Je flotte carrément dans une autre dimension. Je ne cherche même plus à comprendre quand des bribes d’informations diverses et variées me parviennent.

Il semblerait qu’un wagon s’est renversé au loin sur les voies et bien sûr, ça bloque tout.

Plus d’eau depuis des heures, d’où l’odeur des toilettes, plus de marchands puisque nous sommes au milieu de nulle part, pas de petit déjeuner et le pire de tout, pas de thé. On n’entend que cela sur toutes les lèvres, tchaï, tchaï, tchaï…

11h30’: Alors les miracles reviennent à l’assaut. Les “coach attendants” filent je ne sais où et reviennent des heures plus tard avec des petits thermos de thé et un merveilleux partage de micro-tasses se met en route… C’est divin! 

Je suis très privilégiée car le chef de train en personne vient me servir un thé, puis c’est le mari de Bhumi, Mohit, qui m’en offre un. Le premier d’une longue série.

Ensuite, des voyageurs arrivent avec des bouteilles d’eau. Il semble que la planète entière se coupe en quatre pour se/ nous réconforter. Quelle entraide! Quelle bonne humeur! Quel humour aussi! 

Personne ne râle, personne ne se plaint.

Même tous les regards braqués sur moi, sont chassés par les regards noirs de Bhumi et de sa famille qui me prennent littéralement sous leurs ailes. Revirement total de situation!

Bhumi m’apprend quelques phrases qui tuent et nous en rigolons à en avoir mal au ventre!

“ Aapko koi problem hai?” ou “Aap humko aise kyu deki rache ho?”, en hochant la tête et en tournant les mains dans un geste théâtral.

Je viens de rencontrer cette famille jaïn composée de pur amour et d’une tonne d’humour et déjà le courant passe comme si nous étions potes depuis des lunes.

14h30’:  Nous n’avons toujours pas bougé mais passons de délicieux moments de partage, de confidences, de jeux, de ladhu maison à base de farine de pois chiches.

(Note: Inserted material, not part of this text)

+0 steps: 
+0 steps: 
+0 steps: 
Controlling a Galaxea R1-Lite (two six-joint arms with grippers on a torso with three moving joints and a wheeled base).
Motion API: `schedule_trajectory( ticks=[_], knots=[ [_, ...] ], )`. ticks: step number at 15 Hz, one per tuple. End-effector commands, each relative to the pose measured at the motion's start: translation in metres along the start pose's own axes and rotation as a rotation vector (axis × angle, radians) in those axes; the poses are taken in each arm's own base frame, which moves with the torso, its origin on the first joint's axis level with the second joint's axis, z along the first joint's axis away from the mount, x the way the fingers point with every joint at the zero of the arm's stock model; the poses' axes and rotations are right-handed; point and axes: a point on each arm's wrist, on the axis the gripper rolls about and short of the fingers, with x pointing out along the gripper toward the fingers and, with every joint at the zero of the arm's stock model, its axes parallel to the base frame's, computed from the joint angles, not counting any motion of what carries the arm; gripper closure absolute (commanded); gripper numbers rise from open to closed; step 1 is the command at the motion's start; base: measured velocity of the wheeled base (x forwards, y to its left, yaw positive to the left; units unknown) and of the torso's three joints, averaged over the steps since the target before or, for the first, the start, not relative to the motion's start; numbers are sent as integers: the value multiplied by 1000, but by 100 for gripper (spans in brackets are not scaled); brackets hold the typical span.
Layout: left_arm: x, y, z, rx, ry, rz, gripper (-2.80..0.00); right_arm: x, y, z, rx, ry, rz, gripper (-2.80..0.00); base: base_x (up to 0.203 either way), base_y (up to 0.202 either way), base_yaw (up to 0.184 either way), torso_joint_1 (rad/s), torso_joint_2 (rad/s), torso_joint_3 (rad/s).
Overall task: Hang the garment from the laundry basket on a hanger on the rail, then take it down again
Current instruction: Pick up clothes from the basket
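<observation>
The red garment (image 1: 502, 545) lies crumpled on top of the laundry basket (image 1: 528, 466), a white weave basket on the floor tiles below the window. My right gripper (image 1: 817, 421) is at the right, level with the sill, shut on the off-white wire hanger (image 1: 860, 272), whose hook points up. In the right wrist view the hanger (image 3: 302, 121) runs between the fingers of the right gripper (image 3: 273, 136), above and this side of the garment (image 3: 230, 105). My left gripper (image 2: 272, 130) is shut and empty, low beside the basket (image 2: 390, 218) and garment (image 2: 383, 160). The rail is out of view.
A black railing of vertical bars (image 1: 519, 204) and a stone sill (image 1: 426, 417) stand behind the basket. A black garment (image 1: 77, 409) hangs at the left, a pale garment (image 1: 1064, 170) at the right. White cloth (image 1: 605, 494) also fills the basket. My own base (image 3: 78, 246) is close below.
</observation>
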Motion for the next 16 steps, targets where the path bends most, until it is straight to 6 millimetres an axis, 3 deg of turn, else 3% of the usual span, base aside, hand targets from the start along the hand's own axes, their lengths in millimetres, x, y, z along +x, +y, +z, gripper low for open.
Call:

14h47’:  Et si on tapait la carte? Pour des sous! Sur le quai! Avec un attroupement en liesse! 

Les “coach attendants” ôtent leur chemise officielle. Ils sont en service tout de même et jouer pour des sous est strictement prohibé sur le territoire. Cela devient le délire et c’est super captivant.

Et surtout, nous rions du comique de la situation: notre Express qui déjà prenait 25 heures pour parcourir les quelques 1200 kilomètre entre Kolkata et Jabalpur va au moins en prendre 8 de plus. A ce stade-là!

15h30’: Quelques passagers perdent un peu patience et prennent armes et bagages pour parcourir les derniers 350 km en taxi. Action tout à fait inutile car cela va leur prendre plus d’une journée mais vu que notre train s’obstine comme un mulet à ne pas bouger….nous envisageons la même solution quand un hoquet fait avancer cette longue et lourde chenille.

Et bam! Une fois de plus les miracles vont tomber du ciel.

16h39’: Nous voici de nouveau à l’arrêt mais dans une gare cette fois.

Le tabla indien a fonctionné: des repas de fortune surgissent de partout. Je voulais un Butter Masala avec deux chapattis, les voici!

IN-CRO-YABLE mais vrai. Et chacun de partager ce qu’il vient de dégoter. On s’empiffre avec soulagement dans un élan solidaire.

17h00’: C’est la chenille qui redémarre…

17h20’:…. et qui s’immobilise. Bon, la nuit tombe, moi aussi. Je vais dormir un peu.

21h30’: Nous sommes arrivés à Jabalpur où le début d’une belle amitié avec mes nouveaux amis va fleurir comme les lotus.